All of the data below is to be written out again exactly.

[DATA BELOW]

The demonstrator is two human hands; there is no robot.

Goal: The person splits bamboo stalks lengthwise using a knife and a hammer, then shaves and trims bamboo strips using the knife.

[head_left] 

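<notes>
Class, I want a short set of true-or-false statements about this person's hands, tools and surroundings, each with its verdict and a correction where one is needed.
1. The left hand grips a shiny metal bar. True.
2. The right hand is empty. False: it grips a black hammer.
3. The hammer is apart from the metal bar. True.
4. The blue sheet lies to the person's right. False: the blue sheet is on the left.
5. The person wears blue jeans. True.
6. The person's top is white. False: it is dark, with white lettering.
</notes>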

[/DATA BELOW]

YOUR SOLUTION ::
The demonstrator is two human hands; there is no robot.

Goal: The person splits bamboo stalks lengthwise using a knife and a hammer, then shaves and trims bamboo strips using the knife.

[head_left] 

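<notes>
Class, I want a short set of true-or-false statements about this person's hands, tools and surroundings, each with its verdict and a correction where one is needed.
1. The left hand grips a shiny metal bar. True.
2. The right hand is empty. False: it grips a black hammer.
3. The hammer is apart from the metal bar. True.
4. The blue sheet lies to the person's right. False: the blue sheet is on the left.
5. The person wears blue jeans. True.
6. The person's top is white. False: it is dark, with white lettering.
</notes>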

The output is finished.